WHAT TO PRODUCE:
Filter the data for lines with the word "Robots", then copy every line so identified.

RECORDS SHOWN Block Start

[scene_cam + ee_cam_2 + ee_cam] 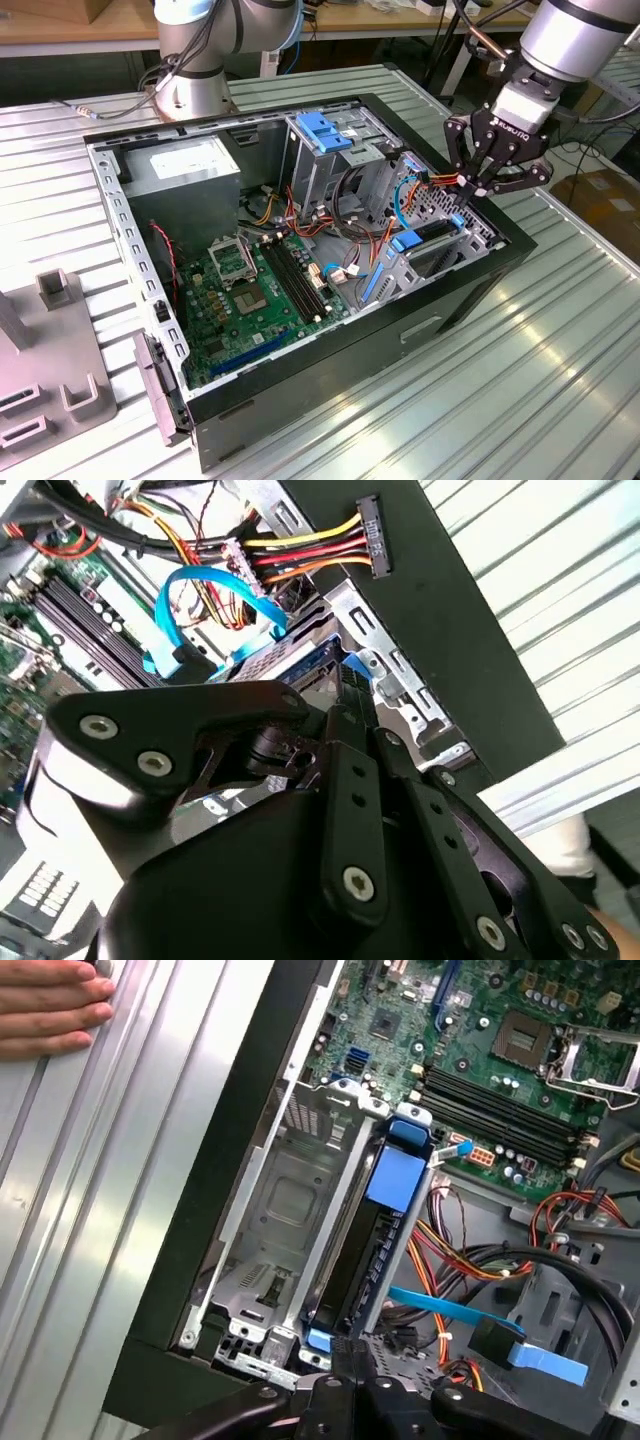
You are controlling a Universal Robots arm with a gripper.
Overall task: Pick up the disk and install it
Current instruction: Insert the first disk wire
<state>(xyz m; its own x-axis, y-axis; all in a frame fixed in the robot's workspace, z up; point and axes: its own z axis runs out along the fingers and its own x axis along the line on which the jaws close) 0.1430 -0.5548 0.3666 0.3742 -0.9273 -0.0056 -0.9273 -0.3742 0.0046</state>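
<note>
The disk [432,232] stands on edge in the drive bay at the front corner of the open computer case [330,370], toward the exterior view's right. It shows a dark edge between bright blue rails [372,1250], with a blue pull tab at its inner end. My gripper [478,188] hangs just above the disk's outer end, fingers drawn together with nothing between them. In both wrist views the fingertips [345,1355] sit right at the blue rail end [300,665]. Whether they touch it, I cannot tell.
An empty metal slot [280,1200] lies beside the disk, against the case wall. Blue and coloured cables [300,555] cross near the bay. A tall cage with a blue latch [325,130], the motherboard [250,290] and a grey box [190,165] fill the case. A hand [50,1005] rests on the ribbed table.
</note>
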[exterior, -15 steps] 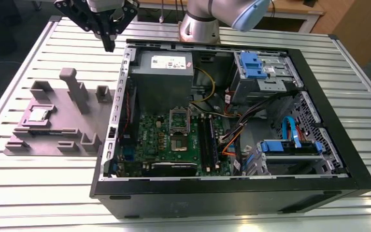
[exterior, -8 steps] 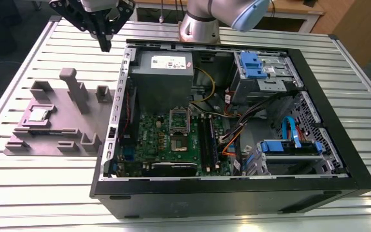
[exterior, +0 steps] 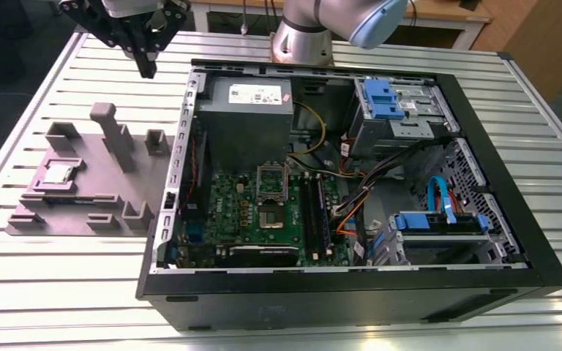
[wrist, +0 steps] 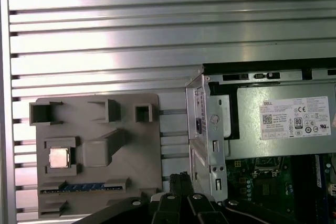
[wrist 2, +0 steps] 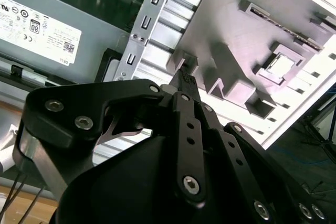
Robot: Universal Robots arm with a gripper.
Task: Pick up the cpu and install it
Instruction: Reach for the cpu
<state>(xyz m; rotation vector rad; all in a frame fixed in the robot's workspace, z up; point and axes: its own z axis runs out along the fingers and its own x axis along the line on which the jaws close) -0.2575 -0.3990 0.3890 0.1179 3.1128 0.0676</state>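
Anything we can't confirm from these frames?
- cpu in the grey tray: corner mark and underside; too small in every view, underside faces down.
- Motherboard socket, exterior view: too small to tell whether its contacts are clear.
- Gripper, exterior view: upper body cut off by the picture's edge.
- Case interior, second wrist view: largely hidden by the gripper's body.

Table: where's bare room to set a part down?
In the exterior view, bare table: lower left, bordered by the fixture tray, the case and the table edge; the band between tray and gripper; the strip right of the case. Crowded: the tray, holding the cpu, and the case interior.
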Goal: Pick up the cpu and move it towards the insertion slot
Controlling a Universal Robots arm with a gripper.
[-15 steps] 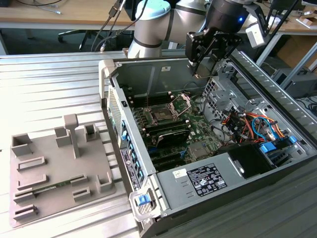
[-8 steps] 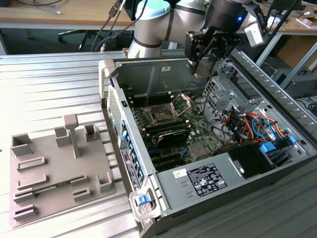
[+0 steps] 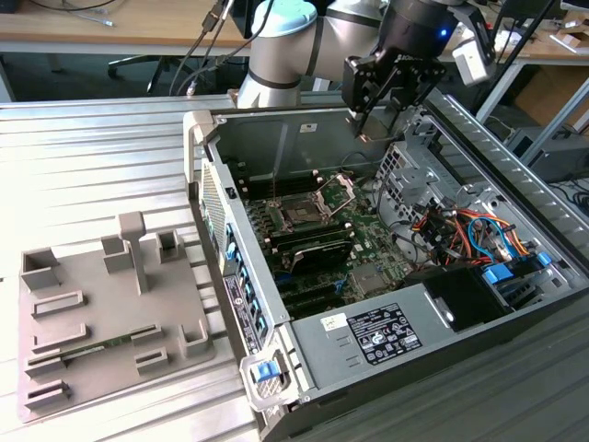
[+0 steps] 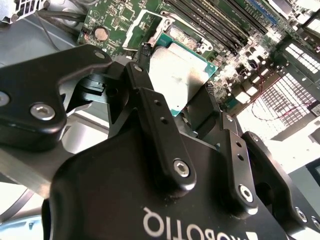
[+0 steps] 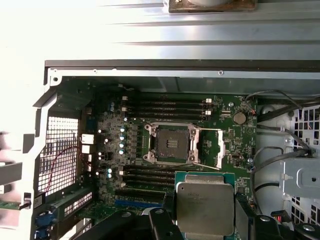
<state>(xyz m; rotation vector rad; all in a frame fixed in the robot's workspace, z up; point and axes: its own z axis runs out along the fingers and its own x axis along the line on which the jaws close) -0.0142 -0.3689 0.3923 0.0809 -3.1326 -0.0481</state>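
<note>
The cpu (image 5: 205, 207), a flat square chip with a pale silver top and green edge, is held between my gripper's (image 5: 205, 221) black fingers (image 4: 150, 100). The gripper (image 3: 375, 129) hangs above the open computer case, over its far side. The same cpu (image 4: 180, 75) fills the gap between the fingers in the second wrist view, with the gripper (image 4: 177, 86) shut on its edges. Below lies the insertion slot (image 5: 170, 144), a square socket with a dark centre on the green motherboard. Its metal plate (image 3: 339, 191) stands hinged open beside the insertion slot (image 3: 302, 214).
A grey tray (image 3: 101, 304) with raised blocks lies at the exterior view's left, a thin green memory stick (image 3: 92, 350) in it. The case walls (image 3: 207, 184), drive cage (image 3: 414, 157) and coloured cables (image 3: 469, 226) ring the motherboard. Long black RAM slots (image 5: 165, 107) flank the socket.
</note>
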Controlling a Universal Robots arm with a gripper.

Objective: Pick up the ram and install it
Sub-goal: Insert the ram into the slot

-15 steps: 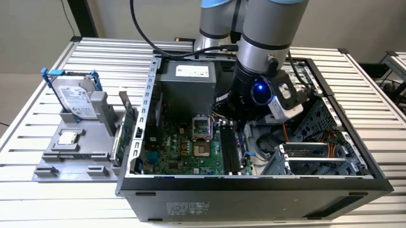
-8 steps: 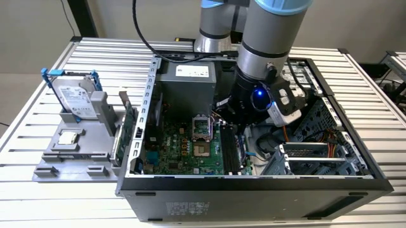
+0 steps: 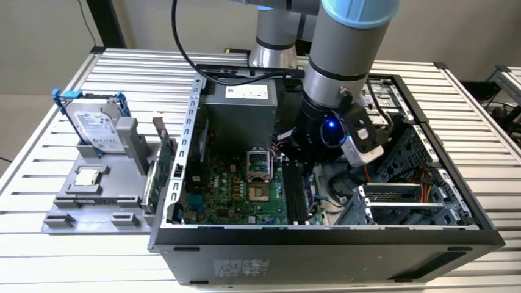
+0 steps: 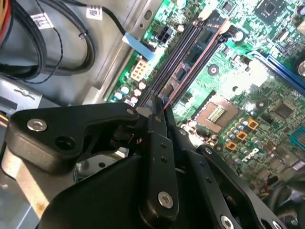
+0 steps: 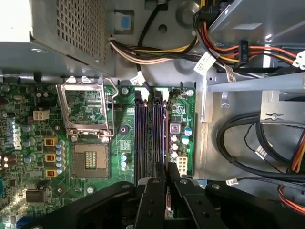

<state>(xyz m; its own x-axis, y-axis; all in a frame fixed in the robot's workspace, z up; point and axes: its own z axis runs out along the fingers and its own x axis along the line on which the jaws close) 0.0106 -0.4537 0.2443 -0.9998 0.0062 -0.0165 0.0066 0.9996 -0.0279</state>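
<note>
The slatted silver metal tabletop (image 3: 65,91) carries an open dark grey computer case (image 3: 326,244) lying on its side, with a green motherboard (image 3: 236,189) in its floor. The grey robot arm with a light blue joint ring (image 3: 346,55) reaches down into the case over the board's right-hand part in the exterior view. Outside the case, on the exterior view's left, a grey plastic parts stand (image 3: 97,195) holds a silver hard drive in a blue frame (image 3: 96,125) standing upright, and a green expansion card (image 3: 163,162) stands between the stand and the case wall.

In both wrist views the black tool (image 5: 166,179) hangs directly over the long black memory slots (image 5: 151,131), its fingers (image 4: 157,121) pressed close together on a thin edge. That edge appears to be the ram (image 4: 164,107), a thin, flat stick seen edge-on, pinched in the tool and lined up along the slots, its lower edge just above them or touching; which cannot be told. Beside the slots lies the open silver processor socket (image 5: 86,112).
</note>
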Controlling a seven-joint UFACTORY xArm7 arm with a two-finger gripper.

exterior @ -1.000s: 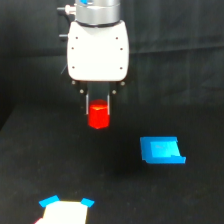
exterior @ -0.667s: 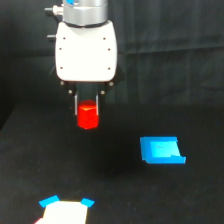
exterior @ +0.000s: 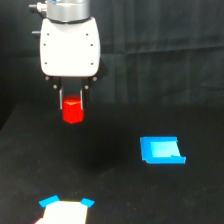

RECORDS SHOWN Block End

ANSWER AREA:
You are controlling a Universal Robots arm with a gripper.
Robot: Universal Robots arm with a gripper.
Controlling a Universal Robots arm with a gripper.
Controlling a Universal Robots arm with a gripper.

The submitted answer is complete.